I also kept trying to picture her when she first arrived at the facility. She was not happy to be there and kept trying to leave. Apparently one day her ankle bracelet malfunctioned and she made it out the door. It took three people to wrestle her back in, kicking and screaming. It also hurts my heart a bit to think of how terrified she must have been. Now she has gotten over it and loves her vacation home. I just hope that when she transfers she can avoid that kicking and screaming phase and embrace her new life.

Friday, April 22, 2011

J is for Judgment

Whenever Mom and I would go somewhere, I felt like she was constantly being judged.
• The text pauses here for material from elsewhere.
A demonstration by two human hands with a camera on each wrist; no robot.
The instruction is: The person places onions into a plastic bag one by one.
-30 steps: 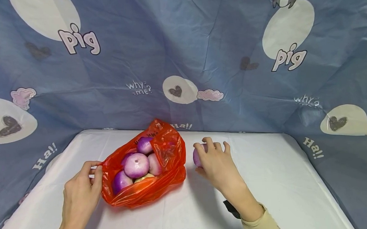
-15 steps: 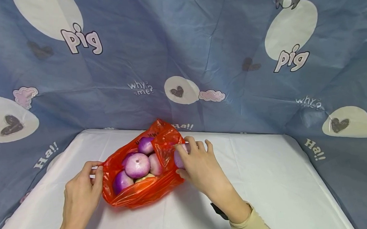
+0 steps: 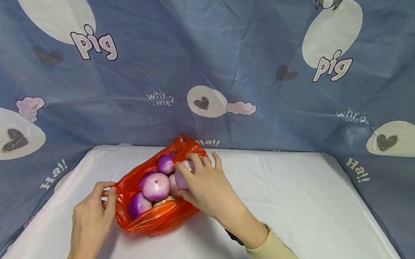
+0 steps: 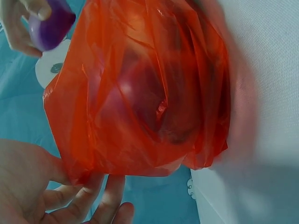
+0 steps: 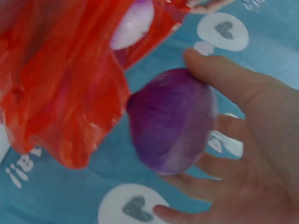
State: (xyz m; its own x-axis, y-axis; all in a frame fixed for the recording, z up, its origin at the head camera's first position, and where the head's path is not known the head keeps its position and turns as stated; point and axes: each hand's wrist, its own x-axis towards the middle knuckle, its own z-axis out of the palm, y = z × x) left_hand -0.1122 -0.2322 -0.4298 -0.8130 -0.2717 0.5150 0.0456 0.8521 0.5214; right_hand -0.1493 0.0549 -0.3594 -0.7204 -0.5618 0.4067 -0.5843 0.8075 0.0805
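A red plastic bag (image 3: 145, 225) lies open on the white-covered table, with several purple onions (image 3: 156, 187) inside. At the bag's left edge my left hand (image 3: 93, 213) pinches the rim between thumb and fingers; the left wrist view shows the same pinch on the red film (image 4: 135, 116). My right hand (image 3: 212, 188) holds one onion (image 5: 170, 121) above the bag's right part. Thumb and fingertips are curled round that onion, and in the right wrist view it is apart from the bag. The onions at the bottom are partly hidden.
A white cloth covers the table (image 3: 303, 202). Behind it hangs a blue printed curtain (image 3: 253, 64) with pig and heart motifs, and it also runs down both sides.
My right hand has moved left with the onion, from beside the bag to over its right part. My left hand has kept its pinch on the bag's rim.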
Truthfully, I know when it came to her job performance, she was being judged, only people didn't quite understand. I felt like I was constantly having to apologize for her behavior. I remember my parents coming out to visit in NY and we were invited to the home of one of my good friends. As Mom droned on and on and kept repeating herself, I felt like I had to apologize and explain. My friend's husband said he could recognize it. That same trip, my sister had a bunch of people over at her house and her roommate got stuck with my mom. Of course the roommate was a neurological nurse and understood.

I guess it is the same kind of feeling that mothers of special needs children experience when they are out in public with their children. You know that the outbursts are inappropriate, but at the same time, she can't help it. You don't want people to look poorly on her nor you.

I think the most difficult, yet somewhat amusing, incidents was when we went to Walmart to get new cell phone plans where they had one phone on my plan. Mom was not having any of it and felt like we were plotting against her. By the time we got out to the car, she was having a full-blown temper tantrum. She even started throwing stuff out of the van. The look on a passing child's face was priceless.

We didn't have a choice but to laugh, even though at the time it was horribly embarrassing.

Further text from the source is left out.